## EXERCISE GOAL
The answer must be the full listing, word for word, with no pictures in it.

## INFORMATION SUPPLIED

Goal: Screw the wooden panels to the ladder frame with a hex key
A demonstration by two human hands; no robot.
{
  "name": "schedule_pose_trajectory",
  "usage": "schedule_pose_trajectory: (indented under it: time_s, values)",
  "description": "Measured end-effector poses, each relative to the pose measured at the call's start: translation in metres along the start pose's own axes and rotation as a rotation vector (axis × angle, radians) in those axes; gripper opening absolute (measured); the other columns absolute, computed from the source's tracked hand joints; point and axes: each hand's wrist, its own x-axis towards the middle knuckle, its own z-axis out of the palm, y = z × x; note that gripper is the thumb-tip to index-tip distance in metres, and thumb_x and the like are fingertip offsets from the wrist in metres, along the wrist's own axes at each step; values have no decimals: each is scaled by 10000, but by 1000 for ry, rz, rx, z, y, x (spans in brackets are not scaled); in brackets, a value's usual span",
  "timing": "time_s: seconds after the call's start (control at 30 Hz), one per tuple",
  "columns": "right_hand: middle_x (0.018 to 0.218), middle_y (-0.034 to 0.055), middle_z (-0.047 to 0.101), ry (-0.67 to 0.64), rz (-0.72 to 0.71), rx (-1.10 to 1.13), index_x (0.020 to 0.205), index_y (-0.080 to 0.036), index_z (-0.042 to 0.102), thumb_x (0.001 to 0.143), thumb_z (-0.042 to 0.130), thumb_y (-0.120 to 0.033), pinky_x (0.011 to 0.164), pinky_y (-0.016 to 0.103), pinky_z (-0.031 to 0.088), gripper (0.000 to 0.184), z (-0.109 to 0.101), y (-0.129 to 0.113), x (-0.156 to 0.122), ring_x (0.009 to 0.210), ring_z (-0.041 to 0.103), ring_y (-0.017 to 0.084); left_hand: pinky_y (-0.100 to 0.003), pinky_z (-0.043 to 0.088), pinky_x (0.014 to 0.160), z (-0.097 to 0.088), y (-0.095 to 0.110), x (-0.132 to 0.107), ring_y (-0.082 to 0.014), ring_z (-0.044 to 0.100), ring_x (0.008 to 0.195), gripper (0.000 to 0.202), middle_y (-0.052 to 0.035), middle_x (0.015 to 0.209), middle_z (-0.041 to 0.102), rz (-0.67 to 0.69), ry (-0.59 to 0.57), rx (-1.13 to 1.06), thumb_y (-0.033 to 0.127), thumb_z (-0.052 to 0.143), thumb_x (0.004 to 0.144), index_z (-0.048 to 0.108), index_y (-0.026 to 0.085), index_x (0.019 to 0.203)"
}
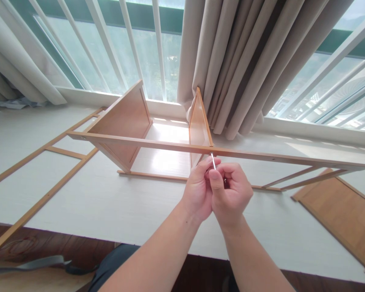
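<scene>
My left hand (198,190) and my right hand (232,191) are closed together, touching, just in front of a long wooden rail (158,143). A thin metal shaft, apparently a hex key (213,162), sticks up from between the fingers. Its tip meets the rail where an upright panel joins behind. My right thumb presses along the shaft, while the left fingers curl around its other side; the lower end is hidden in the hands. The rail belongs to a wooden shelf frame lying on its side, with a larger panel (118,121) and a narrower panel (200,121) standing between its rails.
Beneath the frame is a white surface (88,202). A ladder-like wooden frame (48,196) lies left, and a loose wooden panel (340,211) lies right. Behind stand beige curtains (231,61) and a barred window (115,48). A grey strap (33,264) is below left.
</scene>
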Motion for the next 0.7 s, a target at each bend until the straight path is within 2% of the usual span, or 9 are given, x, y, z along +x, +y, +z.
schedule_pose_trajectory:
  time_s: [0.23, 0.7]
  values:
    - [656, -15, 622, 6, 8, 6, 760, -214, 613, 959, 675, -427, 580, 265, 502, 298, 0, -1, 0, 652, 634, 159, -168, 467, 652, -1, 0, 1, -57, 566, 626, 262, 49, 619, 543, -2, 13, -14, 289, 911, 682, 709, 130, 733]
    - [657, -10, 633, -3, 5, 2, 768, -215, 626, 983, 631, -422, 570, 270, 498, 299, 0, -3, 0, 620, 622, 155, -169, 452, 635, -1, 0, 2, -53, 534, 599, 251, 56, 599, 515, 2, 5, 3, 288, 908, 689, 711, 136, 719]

## WRITTEN ANSWER
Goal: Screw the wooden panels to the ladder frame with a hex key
A demonstration by two human hands; no robot.
{
  "name": "schedule_pose_trajectory",
  "usage": "schedule_pose_trajectory: (indented under it: time_s, values)",
  "description": "Measured end-effector poses, each relative to the pose measured at the call's start: translation in metres along the start pose's own axes and rotation as a rotation vector (axis × angle, radians) in those axes; gripper opening absolute (measured); the other columns absolute, computed from the source's tracked hand joints; point and axes: each hand's wrist, its own x-axis towards the middle knuckle, its own z-axis out of the palm, y = z × x; note that gripper is the thumb-tip to index-tip distance in metres, and thumb_x and the like are fingertip offsets from the wrist in metres, along the wrist's own axes at each step; values have no decimals: each is scaled by 10000, but by 1000 for ry, rz, rx, z, y, x (spans in brackets are not scaled); in brackets, a value's usual span",
  "timing": "time_s: seconds after the call's start (control at 30 Hz), one per tuple",
  "columns": "right_hand: middle_x (0.018 to 0.218), middle_y (-0.034 to 0.055), middle_z (-0.047 to 0.101), ry (-0.67 to 0.64), rz (-0.72 to 0.71), rx (-1.10 to 1.13), index_x (0.020 to 0.205), index_y (-0.080 to 0.036), index_z (-0.042 to 0.102), thumb_x (0.001 to 0.143), thumb_z (-0.042 to 0.130), thumb_y (-0.120 to 0.033), pinky_x (0.011 to 0.164), pinky_y (-0.016 to 0.103), pinky_z (-0.031 to 0.088), gripper (0.000 to 0.184), z (-0.109 to 0.101), y (-0.129 to 0.113), x (-0.156 to 0.122), ring_x (0.009 to 0.210), ring_z (-0.041 to 0.103), ring_y (-0.017 to 0.084); left_hand: pinky_y (-0.100 to 0.003), pinky_z (-0.043 to 0.088), pinky_x (0.014 to 0.160), z (-0.097 to 0.088), y (-0.095 to 0.110), x (-0.132 to 0.107), ring_y (-0.082 to 0.014), ring_z (-0.044 to 0.100), ring_x (0.008 to 0.195), gripper (0.000 to 0.202), middle_y (-0.052 to 0.035), middle_x (0.015 to 0.209), middle_z (-0.041 to 0.102), rz (-0.67 to 0.69), ry (-0.59 to 0.57), rx (-1.13 to 1.06), thumb_y (-0.033 to 0.127), thumb_z (-0.052 to 0.143), thumb_x (0.004 to 0.144), index_z (-0.048 to 0.108), index_y (-0.026 to 0.085), index_x (0.019 to 0.203)"
}
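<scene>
My left hand (198,190) and my right hand (232,191) are closed together, touching, just in front of a long wooden rail (158,143). A thin metal shaft, apparently a hex key (213,162), sticks up from between the fingers. Its tip meets the rail where an upright panel joins behind. My right thumb presses along the shaft, while the left fingers curl around its other side; the lower end is hidden in the hands. The rail belongs to a wooden shelf frame lying on its side, with a larger panel (118,121) and a narrower panel (200,121) standing between its rails.
Beneath the frame is a white surface (88,202). A ladder-like wooden frame (48,196) lies left, and a loose wooden panel (340,211) lies right. Behind stand beige curtains (231,61) and a barred window (115,48). A grey strap (33,264) is below left.
</scene>
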Motion for the next 0.7 s, a target at each bend until the straight path is within 2% of the usual span, or 9 are given, x, y, z along +x, +y, +z.
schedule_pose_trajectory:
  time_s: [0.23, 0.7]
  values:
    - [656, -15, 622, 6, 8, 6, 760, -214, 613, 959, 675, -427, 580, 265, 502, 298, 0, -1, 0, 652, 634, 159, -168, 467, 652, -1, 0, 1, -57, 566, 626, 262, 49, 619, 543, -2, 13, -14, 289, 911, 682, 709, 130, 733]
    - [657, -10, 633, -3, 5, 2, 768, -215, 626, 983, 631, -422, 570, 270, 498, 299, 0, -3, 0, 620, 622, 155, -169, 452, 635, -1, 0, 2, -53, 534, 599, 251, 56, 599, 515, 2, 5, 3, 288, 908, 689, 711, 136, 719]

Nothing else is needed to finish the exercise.